Power & Source of Big Ideas

Power design error?

Moderators: chensy, FATechsupport

Gents,

I was looking at the NanoPi M3 as an interesting module for a cluster for computation of large networks daily because of:
- cost
- 8 cores
- Gigabyte network

So I got hold on 6 of them and I started to test them for performance. Here are the parameters for testing:
- the M3 uses the dedicated heatsink; in addition I have used some high performance GELID thermal pad on the CPU and kept the original (trimmed) pad for the rest of the surface; I'll preempt some remarks that I will have later, but in this configuration I have not seen the temperature going over 65 degrees (but you will see there are other issues)
- I power the board through the GPIO pins using AWG20 cables to a bench power supply that can provide 30A
So until now there should be no problem with the power.

In terms of software testing I have installed OpenBLAS and let it build with the defaults (it will build armv7l - since we don't have yet an armv8 kernel..., with 8 threads). I've done the update-alternatives and then started to run the standard benchmarks from OpenBLAS with numpy.

So here things started to get interesting.

When testing single precision matrix multiplication (sgemm.py) I have no problems and I can easily go to 5000 x 5000 matrices. The average processing is 16-17 Gflops (reported by the benchmark) and the board doesn't even get a sweat: it barely goes to 62 degrees.

The issues start with double precision matrix multiplication(dgemm.py). If you run it straight as it comes, the board quickly hangs. Obviously I though initially that there is a software problem but I then started to investigate.

First I started reducing the number of cores that OpenBLAS uses (OPENBLAS_NUM_THREADS=x). At 1.4GHz I can safely run for long time the double precision benchmark with 6 cores. That benchmark reports aprox. 12 Gflops and the temperature stays bellow 75 degrees - there is no throthling. Running more than 6 threads at 1.4 GHz quickly hangs the board.

The other option is to reduce the frequency but keep the 8 threads. With this I have managed to run safely up to 1GHz. At 1.1 GHz the processing is unpredictable - it might work for a while and then suddenly hang. In all cases the temperature is not the problem as well as the power supply.

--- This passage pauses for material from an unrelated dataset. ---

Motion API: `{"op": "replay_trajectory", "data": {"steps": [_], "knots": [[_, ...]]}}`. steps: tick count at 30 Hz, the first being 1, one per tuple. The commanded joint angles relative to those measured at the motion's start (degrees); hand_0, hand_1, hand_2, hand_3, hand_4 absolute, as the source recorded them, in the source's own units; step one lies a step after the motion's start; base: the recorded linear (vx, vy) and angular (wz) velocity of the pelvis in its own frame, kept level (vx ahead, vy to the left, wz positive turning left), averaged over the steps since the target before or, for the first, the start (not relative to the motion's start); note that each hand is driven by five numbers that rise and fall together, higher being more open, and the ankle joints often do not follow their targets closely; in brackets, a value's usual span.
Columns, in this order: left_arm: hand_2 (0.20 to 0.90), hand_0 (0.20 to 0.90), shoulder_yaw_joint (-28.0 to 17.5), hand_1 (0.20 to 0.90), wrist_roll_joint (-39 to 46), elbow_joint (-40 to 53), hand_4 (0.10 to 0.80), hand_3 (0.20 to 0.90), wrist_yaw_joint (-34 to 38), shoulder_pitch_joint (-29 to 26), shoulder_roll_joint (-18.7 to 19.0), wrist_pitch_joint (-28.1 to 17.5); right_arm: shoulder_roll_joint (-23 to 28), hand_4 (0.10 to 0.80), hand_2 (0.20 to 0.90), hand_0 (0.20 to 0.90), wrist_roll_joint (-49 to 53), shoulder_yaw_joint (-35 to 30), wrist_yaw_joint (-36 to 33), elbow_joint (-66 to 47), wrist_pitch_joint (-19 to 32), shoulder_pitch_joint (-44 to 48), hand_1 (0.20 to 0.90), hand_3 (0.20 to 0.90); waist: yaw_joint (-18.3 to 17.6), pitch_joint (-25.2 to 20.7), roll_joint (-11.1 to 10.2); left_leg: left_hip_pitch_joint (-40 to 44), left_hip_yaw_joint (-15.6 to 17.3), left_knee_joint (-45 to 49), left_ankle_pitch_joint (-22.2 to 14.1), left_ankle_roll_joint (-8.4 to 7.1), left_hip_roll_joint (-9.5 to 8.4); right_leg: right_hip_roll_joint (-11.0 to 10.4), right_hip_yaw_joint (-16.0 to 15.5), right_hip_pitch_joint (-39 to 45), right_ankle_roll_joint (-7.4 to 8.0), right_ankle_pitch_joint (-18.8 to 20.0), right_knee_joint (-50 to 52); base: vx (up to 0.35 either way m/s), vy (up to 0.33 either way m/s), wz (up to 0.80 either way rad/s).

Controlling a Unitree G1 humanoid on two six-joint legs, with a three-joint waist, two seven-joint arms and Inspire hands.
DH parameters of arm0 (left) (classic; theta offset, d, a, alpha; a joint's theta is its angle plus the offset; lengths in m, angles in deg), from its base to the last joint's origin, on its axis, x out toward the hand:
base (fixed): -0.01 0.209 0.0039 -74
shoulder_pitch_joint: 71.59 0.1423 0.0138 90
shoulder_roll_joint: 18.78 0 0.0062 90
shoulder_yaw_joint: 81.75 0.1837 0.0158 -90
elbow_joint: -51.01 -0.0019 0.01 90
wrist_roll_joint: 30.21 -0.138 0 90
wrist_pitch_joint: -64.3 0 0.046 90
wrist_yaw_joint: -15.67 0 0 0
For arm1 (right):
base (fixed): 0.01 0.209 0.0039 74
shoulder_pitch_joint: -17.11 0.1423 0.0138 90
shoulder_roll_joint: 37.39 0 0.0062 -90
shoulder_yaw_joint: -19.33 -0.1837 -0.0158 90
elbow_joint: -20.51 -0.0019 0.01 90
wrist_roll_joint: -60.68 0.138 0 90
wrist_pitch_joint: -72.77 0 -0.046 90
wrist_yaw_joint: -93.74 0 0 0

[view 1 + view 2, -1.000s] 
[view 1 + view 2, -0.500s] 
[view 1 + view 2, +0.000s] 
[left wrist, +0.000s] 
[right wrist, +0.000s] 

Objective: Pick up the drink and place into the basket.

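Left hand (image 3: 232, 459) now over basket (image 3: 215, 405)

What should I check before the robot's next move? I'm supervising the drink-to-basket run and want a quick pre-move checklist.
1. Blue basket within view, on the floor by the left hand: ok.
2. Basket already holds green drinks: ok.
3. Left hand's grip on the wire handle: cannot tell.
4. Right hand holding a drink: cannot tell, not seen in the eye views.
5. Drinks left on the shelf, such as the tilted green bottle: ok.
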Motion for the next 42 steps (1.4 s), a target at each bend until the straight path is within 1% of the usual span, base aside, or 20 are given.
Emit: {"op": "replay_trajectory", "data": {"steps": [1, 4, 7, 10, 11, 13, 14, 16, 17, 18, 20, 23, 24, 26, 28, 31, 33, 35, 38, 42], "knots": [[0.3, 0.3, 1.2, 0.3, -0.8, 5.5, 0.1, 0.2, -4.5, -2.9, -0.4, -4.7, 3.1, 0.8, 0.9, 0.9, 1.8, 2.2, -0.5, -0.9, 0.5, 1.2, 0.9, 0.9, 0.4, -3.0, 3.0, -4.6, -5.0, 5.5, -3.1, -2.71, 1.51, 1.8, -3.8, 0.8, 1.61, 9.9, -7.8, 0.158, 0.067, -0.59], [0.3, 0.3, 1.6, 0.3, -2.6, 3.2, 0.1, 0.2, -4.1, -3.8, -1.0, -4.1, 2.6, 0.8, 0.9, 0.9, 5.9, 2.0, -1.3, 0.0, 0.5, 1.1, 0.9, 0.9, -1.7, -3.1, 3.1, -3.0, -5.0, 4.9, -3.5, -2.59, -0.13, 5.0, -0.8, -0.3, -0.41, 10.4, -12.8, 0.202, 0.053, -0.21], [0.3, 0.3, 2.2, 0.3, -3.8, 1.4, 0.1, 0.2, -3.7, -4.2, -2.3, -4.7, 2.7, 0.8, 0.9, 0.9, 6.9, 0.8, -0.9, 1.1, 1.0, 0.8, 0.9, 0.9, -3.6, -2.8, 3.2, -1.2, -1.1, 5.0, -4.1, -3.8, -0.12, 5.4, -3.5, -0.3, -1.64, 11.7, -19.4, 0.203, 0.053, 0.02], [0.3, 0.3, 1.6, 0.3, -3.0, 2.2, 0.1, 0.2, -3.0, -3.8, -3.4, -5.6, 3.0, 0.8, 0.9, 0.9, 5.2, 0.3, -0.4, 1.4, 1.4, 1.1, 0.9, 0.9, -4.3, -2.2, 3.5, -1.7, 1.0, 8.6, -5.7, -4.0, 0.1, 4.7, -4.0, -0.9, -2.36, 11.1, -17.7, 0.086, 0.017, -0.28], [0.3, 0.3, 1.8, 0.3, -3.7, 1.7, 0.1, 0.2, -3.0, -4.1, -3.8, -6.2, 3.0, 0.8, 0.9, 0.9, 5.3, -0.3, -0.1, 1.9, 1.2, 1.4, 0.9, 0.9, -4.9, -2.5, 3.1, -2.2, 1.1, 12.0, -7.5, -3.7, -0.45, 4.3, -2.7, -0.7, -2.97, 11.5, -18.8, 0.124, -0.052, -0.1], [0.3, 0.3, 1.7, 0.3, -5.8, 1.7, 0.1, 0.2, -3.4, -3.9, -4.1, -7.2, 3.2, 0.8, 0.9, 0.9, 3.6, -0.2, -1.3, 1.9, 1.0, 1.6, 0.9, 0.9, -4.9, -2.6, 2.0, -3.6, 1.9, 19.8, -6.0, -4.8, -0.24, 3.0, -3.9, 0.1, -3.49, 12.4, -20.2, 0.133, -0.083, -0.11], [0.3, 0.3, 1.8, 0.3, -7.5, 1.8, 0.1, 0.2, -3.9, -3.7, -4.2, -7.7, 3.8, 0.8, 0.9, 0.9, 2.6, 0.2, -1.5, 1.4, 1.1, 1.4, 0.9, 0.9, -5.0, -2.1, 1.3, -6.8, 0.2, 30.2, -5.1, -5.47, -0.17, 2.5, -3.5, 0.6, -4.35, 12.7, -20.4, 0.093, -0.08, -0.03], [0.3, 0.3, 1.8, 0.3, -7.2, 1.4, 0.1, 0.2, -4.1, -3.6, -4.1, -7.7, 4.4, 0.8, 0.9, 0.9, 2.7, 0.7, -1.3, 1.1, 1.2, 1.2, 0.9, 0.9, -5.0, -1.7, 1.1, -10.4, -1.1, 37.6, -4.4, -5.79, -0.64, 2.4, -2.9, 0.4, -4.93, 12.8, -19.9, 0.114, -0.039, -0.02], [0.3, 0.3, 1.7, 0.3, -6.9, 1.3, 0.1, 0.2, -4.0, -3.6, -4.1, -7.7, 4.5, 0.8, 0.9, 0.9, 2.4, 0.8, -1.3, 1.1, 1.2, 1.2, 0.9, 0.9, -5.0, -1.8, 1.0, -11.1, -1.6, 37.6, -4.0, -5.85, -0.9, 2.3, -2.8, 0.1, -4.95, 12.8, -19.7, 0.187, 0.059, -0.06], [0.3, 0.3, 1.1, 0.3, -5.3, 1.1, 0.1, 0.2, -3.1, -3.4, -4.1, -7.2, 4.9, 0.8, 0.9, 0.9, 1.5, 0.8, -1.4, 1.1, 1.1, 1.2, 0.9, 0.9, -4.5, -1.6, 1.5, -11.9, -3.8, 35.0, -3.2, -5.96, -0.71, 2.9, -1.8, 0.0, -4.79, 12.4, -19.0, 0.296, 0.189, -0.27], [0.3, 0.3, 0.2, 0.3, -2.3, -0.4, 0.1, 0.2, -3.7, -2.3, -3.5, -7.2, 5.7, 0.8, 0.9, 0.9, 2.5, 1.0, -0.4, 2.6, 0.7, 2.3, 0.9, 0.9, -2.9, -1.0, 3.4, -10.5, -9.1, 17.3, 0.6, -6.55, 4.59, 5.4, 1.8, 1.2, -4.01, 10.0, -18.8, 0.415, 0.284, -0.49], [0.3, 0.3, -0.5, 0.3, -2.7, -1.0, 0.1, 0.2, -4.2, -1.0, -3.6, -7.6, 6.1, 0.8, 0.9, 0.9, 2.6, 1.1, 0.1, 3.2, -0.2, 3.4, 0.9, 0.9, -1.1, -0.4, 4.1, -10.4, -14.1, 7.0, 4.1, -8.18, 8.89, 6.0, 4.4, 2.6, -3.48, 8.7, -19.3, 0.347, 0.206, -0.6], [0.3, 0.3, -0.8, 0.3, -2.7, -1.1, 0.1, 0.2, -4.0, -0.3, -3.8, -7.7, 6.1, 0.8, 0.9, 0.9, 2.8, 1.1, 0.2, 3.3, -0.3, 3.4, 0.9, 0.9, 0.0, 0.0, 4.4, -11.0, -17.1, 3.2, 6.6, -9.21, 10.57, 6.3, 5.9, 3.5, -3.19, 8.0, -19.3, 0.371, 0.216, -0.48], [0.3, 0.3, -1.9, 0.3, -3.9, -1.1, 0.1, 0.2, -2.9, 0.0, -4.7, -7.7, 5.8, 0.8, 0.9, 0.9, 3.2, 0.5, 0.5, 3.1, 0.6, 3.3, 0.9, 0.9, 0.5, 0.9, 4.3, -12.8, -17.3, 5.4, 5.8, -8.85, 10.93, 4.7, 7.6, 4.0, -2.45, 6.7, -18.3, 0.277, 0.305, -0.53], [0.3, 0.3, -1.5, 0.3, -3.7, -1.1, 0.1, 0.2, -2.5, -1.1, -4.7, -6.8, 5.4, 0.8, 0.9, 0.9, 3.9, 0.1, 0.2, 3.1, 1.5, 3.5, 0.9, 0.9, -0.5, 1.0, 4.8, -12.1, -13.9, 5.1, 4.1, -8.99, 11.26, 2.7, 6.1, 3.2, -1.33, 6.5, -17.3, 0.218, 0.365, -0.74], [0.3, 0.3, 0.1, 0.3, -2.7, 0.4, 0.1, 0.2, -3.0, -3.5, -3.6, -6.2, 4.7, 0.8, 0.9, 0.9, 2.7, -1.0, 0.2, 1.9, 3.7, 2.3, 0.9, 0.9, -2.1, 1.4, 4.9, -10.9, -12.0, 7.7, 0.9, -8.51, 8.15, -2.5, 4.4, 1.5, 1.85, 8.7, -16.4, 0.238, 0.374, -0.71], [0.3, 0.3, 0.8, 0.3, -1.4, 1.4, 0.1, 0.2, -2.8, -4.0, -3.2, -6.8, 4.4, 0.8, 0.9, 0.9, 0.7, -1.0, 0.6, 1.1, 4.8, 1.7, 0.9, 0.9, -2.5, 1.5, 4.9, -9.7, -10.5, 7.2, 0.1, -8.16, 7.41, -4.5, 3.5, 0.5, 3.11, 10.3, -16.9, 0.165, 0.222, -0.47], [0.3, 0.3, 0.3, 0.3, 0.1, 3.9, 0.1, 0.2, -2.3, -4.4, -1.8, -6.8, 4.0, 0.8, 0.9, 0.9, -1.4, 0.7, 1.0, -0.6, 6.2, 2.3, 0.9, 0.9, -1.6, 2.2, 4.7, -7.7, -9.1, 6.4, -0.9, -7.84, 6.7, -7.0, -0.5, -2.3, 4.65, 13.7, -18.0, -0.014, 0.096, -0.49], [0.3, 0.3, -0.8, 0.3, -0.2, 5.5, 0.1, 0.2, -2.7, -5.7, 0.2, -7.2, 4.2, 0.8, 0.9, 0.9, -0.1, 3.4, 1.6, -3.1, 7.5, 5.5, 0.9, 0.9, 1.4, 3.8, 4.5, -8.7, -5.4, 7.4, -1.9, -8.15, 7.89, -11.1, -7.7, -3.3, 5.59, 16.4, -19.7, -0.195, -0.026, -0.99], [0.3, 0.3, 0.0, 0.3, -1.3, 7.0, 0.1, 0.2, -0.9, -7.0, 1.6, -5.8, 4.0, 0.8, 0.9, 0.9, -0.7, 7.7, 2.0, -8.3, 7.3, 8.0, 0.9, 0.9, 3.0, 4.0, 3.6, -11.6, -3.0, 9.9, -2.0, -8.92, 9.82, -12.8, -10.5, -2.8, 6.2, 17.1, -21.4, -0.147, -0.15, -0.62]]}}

The conclusion that I have is that the power supply provided by the AXP228 is insufficient for the 8 core CPU. Since the only diagrams of the board are for version 1604 (mine says 1605) I only can assume they are the same and I can notice there that you only use DC3 for the powering of the cores, while DC2 stays unused. The data sheet indicate that the DC2 and DC3 can provide up to 2.5A, so in this case you are providing max 2.5A to the Samsung cores. If that design works for the 4 core boards (ex. M1, Tx, etc.) I'm afraid that for M3 the CPU is massively underpowered.

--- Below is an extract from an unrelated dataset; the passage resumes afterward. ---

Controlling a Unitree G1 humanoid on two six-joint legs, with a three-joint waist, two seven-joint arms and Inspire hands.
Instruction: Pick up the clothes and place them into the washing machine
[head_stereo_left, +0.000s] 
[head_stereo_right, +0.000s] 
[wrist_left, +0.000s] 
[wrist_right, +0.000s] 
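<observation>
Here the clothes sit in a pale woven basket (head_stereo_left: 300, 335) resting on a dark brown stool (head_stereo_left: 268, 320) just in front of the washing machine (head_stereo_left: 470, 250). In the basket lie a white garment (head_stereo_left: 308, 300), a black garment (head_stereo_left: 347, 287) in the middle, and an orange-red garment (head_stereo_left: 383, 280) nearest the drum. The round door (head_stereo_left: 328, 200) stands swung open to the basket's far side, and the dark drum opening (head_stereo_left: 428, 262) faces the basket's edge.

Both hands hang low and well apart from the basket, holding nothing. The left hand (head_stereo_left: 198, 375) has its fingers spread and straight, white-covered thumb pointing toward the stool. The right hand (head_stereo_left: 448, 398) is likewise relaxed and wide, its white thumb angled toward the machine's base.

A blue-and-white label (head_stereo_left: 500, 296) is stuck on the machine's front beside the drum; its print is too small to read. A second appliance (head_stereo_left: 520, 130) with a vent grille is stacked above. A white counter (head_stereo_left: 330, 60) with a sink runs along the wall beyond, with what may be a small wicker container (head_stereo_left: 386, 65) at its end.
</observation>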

At rest the overall board consumption is 0.45A (input on from the bench power supply). The maximum consumption before the board hangs is 2.32A. Of course that not all the power goes to the cores but most of it does. Let's do a little math: the difference in power consumption is 5V x (2.32A - 0.45A) = 9.35W. Let's say half of this goes to the CPU and then we have aprox 15% loss in the DC-DC switching regulator => 3.97W. Since the core is powered at 1V (1.25 max according to the scalling voltages) it's obvious that the current will be significantly over 2.5A.

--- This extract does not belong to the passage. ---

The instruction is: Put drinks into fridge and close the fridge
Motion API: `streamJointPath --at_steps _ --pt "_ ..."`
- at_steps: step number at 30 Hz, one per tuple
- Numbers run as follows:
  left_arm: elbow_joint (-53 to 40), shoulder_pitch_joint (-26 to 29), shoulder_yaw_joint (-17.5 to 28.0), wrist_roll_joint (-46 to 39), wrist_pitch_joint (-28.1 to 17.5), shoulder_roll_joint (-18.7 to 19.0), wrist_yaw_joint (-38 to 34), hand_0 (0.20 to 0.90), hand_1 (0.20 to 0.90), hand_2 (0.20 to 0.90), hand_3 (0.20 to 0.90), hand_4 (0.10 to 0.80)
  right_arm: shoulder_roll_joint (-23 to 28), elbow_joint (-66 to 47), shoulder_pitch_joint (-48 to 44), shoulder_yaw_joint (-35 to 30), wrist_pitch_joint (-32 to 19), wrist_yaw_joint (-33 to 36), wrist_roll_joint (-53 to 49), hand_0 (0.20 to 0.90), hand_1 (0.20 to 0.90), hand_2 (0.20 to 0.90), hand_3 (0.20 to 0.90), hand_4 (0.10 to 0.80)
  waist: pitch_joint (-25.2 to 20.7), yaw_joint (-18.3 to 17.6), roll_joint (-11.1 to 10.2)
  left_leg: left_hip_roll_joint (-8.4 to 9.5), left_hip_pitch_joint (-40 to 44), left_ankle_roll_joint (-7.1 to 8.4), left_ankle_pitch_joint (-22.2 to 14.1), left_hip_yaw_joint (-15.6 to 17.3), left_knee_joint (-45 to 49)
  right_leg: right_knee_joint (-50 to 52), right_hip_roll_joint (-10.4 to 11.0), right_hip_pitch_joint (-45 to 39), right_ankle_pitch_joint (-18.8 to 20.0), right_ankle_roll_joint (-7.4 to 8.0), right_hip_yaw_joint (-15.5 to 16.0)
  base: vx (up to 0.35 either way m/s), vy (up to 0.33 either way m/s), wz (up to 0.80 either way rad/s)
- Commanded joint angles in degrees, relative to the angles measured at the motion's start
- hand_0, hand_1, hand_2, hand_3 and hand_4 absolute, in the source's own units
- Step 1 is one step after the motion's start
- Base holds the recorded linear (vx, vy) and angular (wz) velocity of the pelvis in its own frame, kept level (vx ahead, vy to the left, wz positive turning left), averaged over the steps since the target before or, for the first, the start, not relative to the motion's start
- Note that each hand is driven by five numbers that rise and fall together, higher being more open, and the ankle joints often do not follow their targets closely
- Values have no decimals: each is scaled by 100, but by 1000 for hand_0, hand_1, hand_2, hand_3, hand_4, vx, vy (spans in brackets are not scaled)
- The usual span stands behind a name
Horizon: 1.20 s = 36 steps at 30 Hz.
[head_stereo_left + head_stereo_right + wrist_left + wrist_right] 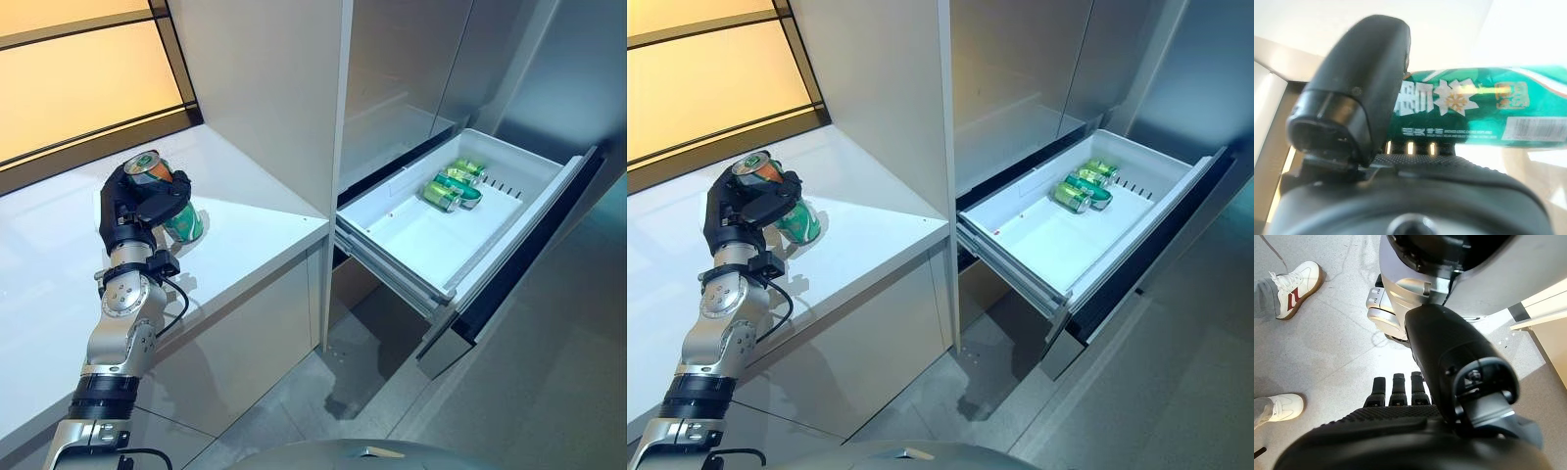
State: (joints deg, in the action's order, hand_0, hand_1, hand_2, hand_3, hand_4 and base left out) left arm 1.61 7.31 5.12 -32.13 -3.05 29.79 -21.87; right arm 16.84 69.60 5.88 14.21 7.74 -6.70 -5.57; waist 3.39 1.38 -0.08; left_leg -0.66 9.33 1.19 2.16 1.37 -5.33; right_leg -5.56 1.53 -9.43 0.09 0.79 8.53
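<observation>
While you looked from the head, your left hand was wrapped round a green can on the white counter, with the open fridge drawer well off to its right. Its wrist view showed the can lying crosswise under the thumb. Your right hand hung loose and empty over the floor.

I see print on green can in left robot hand: white characters beside flower emblem, smaller white line beneath, barcode near one end. None clear enough for me to read. Cans in drawer: markings too small to make out.
</observation>
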Motion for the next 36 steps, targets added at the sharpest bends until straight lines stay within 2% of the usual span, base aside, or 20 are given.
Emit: streamJointPath --at_steps 1,12,20,22,26,34,36 --pt "-71 1014 370 15 -757 265 69 300 300 300 200 100 -142 4 -275 19 -24 -252 -54 900 900 900 900 800 -103 -66 2 226 -68 -43 -593 -380 33 88 30 -19 -264 352 -32 0 0 0" --pt "-150 1024 379 -14 -965 258 97 300 300 300 200 100 -122 -20 -271 44 -7 -236 47 900 900 900 900 800 -95 -64 -3 220 -61 -37 -592 -385 33 92 32 -24 -264 351 -23 0 0 0" --pt "-391 1035 348 -109 -1099 280 214 300 300 300 200 100 -17 -225 -336 316 -264 -272 592 900 900 900 900 800 -92 -32 -12 219 -68 -29 -586 -420 33 91 43 -31 -270 346 -4 0 0 0" --pt "-461 1084 283 -468 -1035 264 436 300 300 300 200 100 38 -470 -399 554 -480 -372 944 900 900 900 900 800 -91 -12 -13 218 -66 -26 -583 -432 33 86 49 -39 -269 345 16 0 0 0" --pt "-645 1111 120 -559 -1045 218 580 300 300 300 200 100 128 -1167 -533 1016 -665 -549 1401 900 900 900 900 800 -90 25 -21 222 -73 -13 -563 -463 33 83 60 -47 -264 341 47 0 0 0" --pt "-1026 1152 -253 -364 -1349 175 984 300 300 300 200 100 308 -3011 -814 1511 -570 -632 1442 900 900 900 900 800 -94 79 -41 240 -96 -14 -531 -533 33 81 83 -53 -251 331 95 0 0 0" --pt "-1074 1165 -302 -346 -1377 185 1032 300 300 300 200 100 340 -3247 -864 1551 -776 -696 1421 900 900 900 900 800 -91 88 -47 241 -99 -12 -529 -534 33 80 87 -52 -246 333 101 0 0 0"
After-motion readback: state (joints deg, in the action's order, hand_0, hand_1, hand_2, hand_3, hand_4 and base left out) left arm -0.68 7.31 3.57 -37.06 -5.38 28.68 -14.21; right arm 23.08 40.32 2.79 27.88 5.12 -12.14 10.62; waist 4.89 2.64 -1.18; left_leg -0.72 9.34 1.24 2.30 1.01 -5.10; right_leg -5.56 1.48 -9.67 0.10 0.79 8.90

I think you need to revisit the design for the board and provide an additional core power from the DC2 output of the AXP228, otherwise the full power of the chip will never be usable.
sonel wrote:
Gents,

I was looking at the NanoPi M3 as an interesting module for a cluster for computation of large networks daily because of:
- cost
- 8 cores
- Gigabyte network

So I got hold on 6 of them and I started to test them for performance. Here are the parameters for testing:
- the M3 uses the dedicated heatsink; in addition I have used some high performance GELID thermal pad on the CPU and kept the original (trimmed) pad for the rest of the surface; I'll preempt some remarks that I will have later, but in this configuration I have not seen the temperature going over 65 degrees (but you will see there are other issues)
- I power the board through the GPIO pins using AWG20 cables to a bench power supply that can provide 30A
So until now there should be no problem with the power.

In terms of software testing I have installed OpenBLAS and let it build with the defaults (it will build armv7l - since we don't have yet an armv8 kernel..., with 8 threads). I've done the update-alternatives and then started to run the standard benchmarks from OpenBLAS with numpy.

So here things started to get interesting.

When testing single precision matrix multiplication (sgemm.py) I have no problems and I can easily go to 5000 x 5000 matrices. The average processing is 16-17 Gflops (reported by the benchmark) and the board doesn't even get a sweat: it barely goes to 62 degrees.

The issues start with double precision matrix multiplication(dgemm.py). If you run it straight as it comes, the board quickly hangs. Obviously I though initially that there is a software problem but I then started to investigate.

First I started reducing the number of cores that OpenBLAS uses (OPENBLAS_NUM_THREADS=x). At 1.4GHz I can safely run for long time the double precision benchmark with 6 cores. That benchmark reports aprox. 12 Gflops and the temperature stays bellow 75 degrees - there is no throthling. Running more than 6 threads at 1.4 GHz quickly hangs the board.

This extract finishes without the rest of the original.